Seedballs, Willow Wattles, and The Bear Theft Part 1
The rising, the remediation, the wreckage
A seedball is a little universe in a marble-sized package.
As I held it in my hand, feeling the clay smooth against my palm and the seeds held within, I felt a sense of peace click back into place that I hadn’t felt since the previous April.
I’d found what I had been seeking.
Since the wildfire I had been in a sort of suspended waiting, knowing that there was something important coming but not being sure if, or when, it would arrive.
Many people had stepped up to help in profound ways post-wildfire: with donations, with emotional support, with the hard, sooty physical labor of cleanup and erosion control.
Yet there continued to be a sort of empty space within me, a knowing that something was missing that I needed to keep seeking. This is sometimes how intuition works: instead of a specific nudge of where to go or what to do there is an obvious unfilled gap within, like a missing tooth. Our awareness is drawn back to the hole over and over again, never getting used to the vacancy.
This is sometimes how intuition works: instead of a specific nudge of where to go or what to do there is an obvious unfilled gap within, like a missing tooth. Our awareness is drawn back to the hole over and over again, never getting used to the vacancy.
And so for a year I kept feeling the hole in my being. I waited and wondered.
I carried my affirmations around and let others hold the vision of restoration and renewal. (Read my previous article: When You Lose the Vision Let Others Hold It For You)
From my first phone conversation with Beata, who had also been through a devastating wildfire in New Mexico, I had felt a sense of relief. Maybe her wisdom and experience with both high levels of destruction and soil remediation was the needed puzzle piece.
So when it was at last the day of our meeting I waited nervously, looking at rows of 1 pound and 5 pound seeds in brown paper bags.
Desert wildflowers. Dry grassland mix. Field peas. Red clover. Blue gama grass. Indian rice grass.
A familiar dread started filling my being with the smoky mist of overwhelm: “Where do I start? Which seeds are the right ones? How am I going to replant 175 acres?” I felt the paralysis of decisions stiffening my muscles and clouding my mind.
“Can I help you?” A soft voice asked.
I grabbed the lifeline and turned towards her. “I’m so overwhelmed!” I shared. I lost 175 acres in the Hermit’s Peak fire and I don’t know where to start.”
She took a breathe and nodded. “Yes, that was a bad fire. Tell me about your property. Where is it exactly?”
Gail, it turns out, has owned and run Plants of the Southwest for 50 years, and is an absolute treasure.
Her calm assurance, as if we were discussing which tea to buy, calmed me down. She had seen decades of fires, and had helped many people restore their desert wilderness post-fire.

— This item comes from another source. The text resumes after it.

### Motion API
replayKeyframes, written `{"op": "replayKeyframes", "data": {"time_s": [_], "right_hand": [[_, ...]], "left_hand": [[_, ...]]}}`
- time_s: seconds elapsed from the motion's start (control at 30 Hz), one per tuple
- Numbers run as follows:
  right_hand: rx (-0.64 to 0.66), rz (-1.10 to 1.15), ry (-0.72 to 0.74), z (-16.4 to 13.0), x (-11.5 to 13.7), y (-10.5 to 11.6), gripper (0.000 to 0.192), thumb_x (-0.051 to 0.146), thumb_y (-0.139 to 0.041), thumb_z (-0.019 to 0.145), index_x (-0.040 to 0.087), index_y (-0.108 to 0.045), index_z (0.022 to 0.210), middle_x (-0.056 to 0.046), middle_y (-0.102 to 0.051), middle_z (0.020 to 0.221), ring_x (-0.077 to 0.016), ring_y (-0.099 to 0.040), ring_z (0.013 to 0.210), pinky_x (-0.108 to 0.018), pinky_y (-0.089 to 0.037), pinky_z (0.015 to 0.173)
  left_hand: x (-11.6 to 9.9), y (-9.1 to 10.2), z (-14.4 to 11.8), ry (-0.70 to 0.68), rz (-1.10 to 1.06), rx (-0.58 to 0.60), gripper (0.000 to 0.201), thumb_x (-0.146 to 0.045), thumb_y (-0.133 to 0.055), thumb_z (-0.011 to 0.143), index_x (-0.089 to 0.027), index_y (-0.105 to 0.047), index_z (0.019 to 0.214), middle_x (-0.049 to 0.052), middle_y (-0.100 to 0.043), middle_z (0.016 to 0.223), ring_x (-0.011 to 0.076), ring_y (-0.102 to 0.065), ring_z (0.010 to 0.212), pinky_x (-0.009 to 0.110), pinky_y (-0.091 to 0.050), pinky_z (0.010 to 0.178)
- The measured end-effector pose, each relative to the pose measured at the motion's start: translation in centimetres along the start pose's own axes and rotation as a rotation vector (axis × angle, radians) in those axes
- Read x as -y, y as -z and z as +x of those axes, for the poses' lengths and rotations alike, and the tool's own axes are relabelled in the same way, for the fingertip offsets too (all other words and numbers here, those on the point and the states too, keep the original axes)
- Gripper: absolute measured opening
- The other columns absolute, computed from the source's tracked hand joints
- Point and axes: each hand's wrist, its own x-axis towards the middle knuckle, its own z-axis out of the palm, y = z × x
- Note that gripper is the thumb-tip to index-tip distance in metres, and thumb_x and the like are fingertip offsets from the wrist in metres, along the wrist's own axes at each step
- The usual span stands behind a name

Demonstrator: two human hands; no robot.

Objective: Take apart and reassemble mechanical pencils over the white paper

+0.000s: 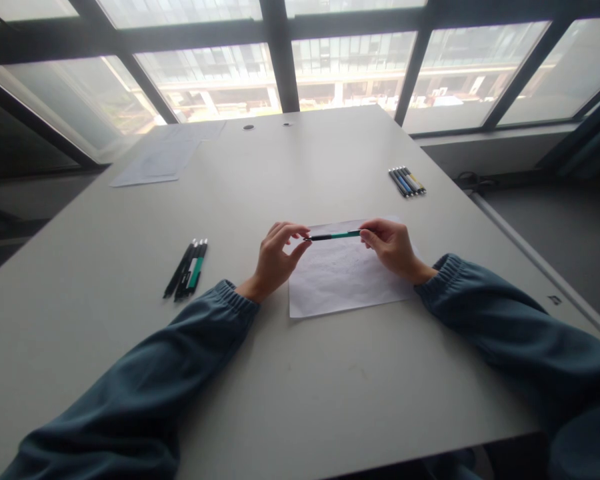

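- Far to the left of the sheet of paper [347, 277], and further back toward the windows, some loose pale papers [165, 157] lie flat on the table [300, 380].
- Nearer me and well left of the sheet, a small bunch of pens [187, 269] lies side by side on the table, dark-bodied, one with a green band; nothing touches them.
- My left hand [275, 260] is raised just off the left edge of the sheet, wrist low, fingers curled; thumb and fingertips pinch the dark end of the pen [334, 235].
- The pen runs level from left to right above the far part of the sheet, black on the left half, green on the right, held up between my two hands and clear of the paper.
- The sheet itself lies flat in front of me, white, with faint marks I cannot read.
- My right hand [391, 247] sits over the right edge of the sheet, closed around the green end of the pen with fingers folded in.
- Beyond the sheet to the right, well apart from it, a second row of pens [407, 181] lies close together near the table's right edge.
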Motion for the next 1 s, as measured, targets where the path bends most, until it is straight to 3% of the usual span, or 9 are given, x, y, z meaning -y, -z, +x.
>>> {"op": "replayKeyframes", "data": {"time_s": [0.53, 0.83, 1.0], "right_hand": [[0.030, 0.013, 0.017, -0.09, 0.08, 0.05, 0.025, 0.042, -0.075, 0.085, 0.017, -0.073, 0.088, -0.002, -0.067, 0.068, -0.0135, -0.060, 0.059, -0.027, -0.049, 0.055], [0.040, 0.005, 0.013, -0.11, 0.37, 0.01, 0.028, 0.045, -0.076, 0.085, 0.017, -0.073, 0.087, -0.002, -0.068, 0.068, -0.0134, -0.060, 0.059, -0.027, -0.050, 0.055], [0.059, 0.004, 0.013, -0.15, 0.36, -0.05, 0.029, 0.046, -0.076, 0.085, 0.017, -0.073, 0.089, -0.002, -0.068, 0.069, -0.0136, -0.060, 0.059, -0.027, -0.050, 0.055]], "left_hand": [[-0.09, 0.04, -0.30, 0.040, -0.055, 0.076, 0.013, -0.019, -0.062, 0.094, -0.019, -0.067, 0.106, 0.003, -0.068, 0.088, 0.0141, -0.062, 0.080, 0.027, -0.051, 0.071], [-0.24, 0.01, -0.62, 0.177, -0.043, 0.098, 0.015, -0.026, -0.060, 0.097, -0.019, -0.069, 0.107, 0.003, -0.070, 0.083, 0.0118, -0.060, 0.073, 0.017, -0.044, 0.053], [-0.44, -0.02, -0.51, 0.213, -0.063, 0.103, 0.021, -0.033, -0.056, 0.100, -0.019, -0.069, 0.108, 0.001, -0.069, 0.074, 0.0106, -0.061, 0.066, 0.016, -0.044, 0.052]]}}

She shared stories and kindness.
She talked about seed balls, broadcasting grass seed, and which types of plants to put in depending on the need.

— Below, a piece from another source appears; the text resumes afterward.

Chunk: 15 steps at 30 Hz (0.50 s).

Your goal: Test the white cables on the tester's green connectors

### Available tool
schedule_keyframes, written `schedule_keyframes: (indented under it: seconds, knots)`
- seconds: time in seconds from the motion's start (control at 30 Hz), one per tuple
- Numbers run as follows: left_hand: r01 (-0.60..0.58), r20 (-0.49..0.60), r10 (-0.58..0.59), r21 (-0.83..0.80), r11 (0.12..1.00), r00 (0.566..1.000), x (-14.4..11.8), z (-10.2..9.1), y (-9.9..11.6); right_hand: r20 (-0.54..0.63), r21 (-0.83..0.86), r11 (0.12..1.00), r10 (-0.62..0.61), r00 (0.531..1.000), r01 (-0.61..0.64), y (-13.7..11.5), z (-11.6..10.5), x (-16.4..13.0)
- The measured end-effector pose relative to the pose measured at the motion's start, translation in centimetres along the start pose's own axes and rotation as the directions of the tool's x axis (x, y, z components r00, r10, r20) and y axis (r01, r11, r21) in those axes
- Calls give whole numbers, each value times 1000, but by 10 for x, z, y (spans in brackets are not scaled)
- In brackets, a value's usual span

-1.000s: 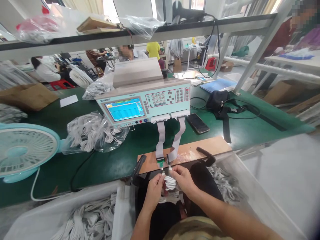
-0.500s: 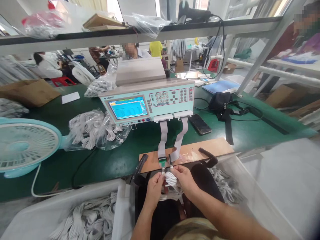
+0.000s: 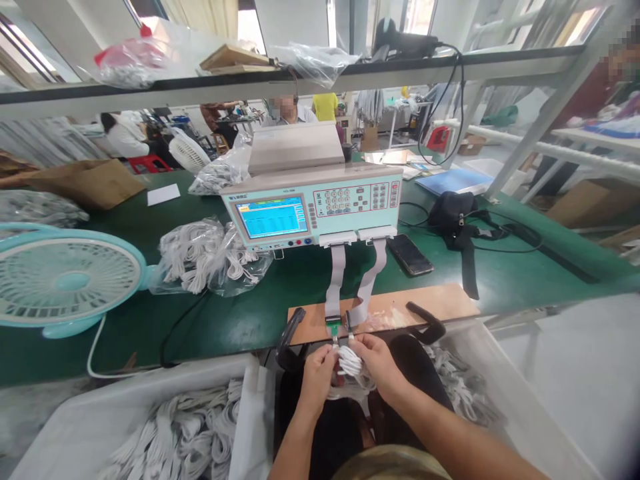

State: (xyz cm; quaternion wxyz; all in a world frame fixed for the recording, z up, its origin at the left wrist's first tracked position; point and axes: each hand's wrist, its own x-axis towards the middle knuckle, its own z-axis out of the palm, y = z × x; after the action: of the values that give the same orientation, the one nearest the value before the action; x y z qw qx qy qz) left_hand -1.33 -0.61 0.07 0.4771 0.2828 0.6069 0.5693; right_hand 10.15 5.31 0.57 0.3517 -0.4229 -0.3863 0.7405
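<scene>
A coiled white cable (image 3: 350, 362) hangs between my two hands, just past the table's front edge. My left hand (image 3: 320, 368) is closed on one end of it, right below a small green circuit board (image 3: 335, 328). My right hand (image 3: 373, 357) pinches the other end at a second connector. Two grey ribbon cables (image 3: 336, 283) run from these connectors up to the tester (image 3: 320, 207), whose blue screen (image 3: 276, 219) is lit. Whether the cable's plugs are fully seated is too small to tell.
A wooden board (image 3: 395, 310) lies along the table edge. White bins of cables (image 3: 185, 433) stand at both sides of my legs. On the green table are a fan (image 3: 70, 280), bagged cables (image 3: 193, 257), a phone (image 3: 411, 255) and a black bag (image 3: 453, 213). A person sits behind the tester.
My view has turned slightly left, so everything sits further right. Both hands keep their hold on the cable ends at the connectors.
</scene>
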Motion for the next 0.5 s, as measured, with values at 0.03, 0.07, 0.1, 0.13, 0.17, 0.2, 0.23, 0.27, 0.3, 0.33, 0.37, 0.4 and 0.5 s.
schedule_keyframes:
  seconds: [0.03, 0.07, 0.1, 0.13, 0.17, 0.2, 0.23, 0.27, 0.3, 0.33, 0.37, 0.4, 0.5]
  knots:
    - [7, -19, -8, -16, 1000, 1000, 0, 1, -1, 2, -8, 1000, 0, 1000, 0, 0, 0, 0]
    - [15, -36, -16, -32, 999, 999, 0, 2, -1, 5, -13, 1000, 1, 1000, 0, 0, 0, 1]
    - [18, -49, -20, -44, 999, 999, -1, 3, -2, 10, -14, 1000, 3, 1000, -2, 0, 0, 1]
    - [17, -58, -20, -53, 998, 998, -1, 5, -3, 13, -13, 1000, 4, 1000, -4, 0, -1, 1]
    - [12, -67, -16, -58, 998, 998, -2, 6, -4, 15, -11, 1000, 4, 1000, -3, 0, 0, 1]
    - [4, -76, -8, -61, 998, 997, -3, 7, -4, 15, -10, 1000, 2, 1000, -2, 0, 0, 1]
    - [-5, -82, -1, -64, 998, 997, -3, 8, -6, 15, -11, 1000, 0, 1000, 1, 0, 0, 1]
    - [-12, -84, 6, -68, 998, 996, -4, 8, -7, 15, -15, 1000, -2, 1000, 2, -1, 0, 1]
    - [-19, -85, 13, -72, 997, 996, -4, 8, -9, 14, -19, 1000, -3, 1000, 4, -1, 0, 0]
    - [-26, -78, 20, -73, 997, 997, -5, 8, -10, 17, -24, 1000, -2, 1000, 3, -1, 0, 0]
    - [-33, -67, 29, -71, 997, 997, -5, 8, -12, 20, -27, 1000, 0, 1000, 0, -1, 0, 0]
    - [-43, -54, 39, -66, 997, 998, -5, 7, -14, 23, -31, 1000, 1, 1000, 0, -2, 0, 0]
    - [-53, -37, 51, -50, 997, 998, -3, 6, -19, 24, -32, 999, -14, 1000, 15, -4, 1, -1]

Desert Four O’Clocks for hillsides to help with erosion.
Desert grasses on the flatlands.
Wildflowers by the creek.
Then Beata and her friend came in, and of course Gail and Beata greeted each other like old friends, which they were.
I realized I had now joined a rare and precious community: those dedicated to restoring land in the harshest conditions.
When I stepped in to be the steward of Warrior Heart Ranch, I thought the most difficult decision I would have to make would be around which trees to thin. I hated the thought of taking down any tree, and also knew the necessity.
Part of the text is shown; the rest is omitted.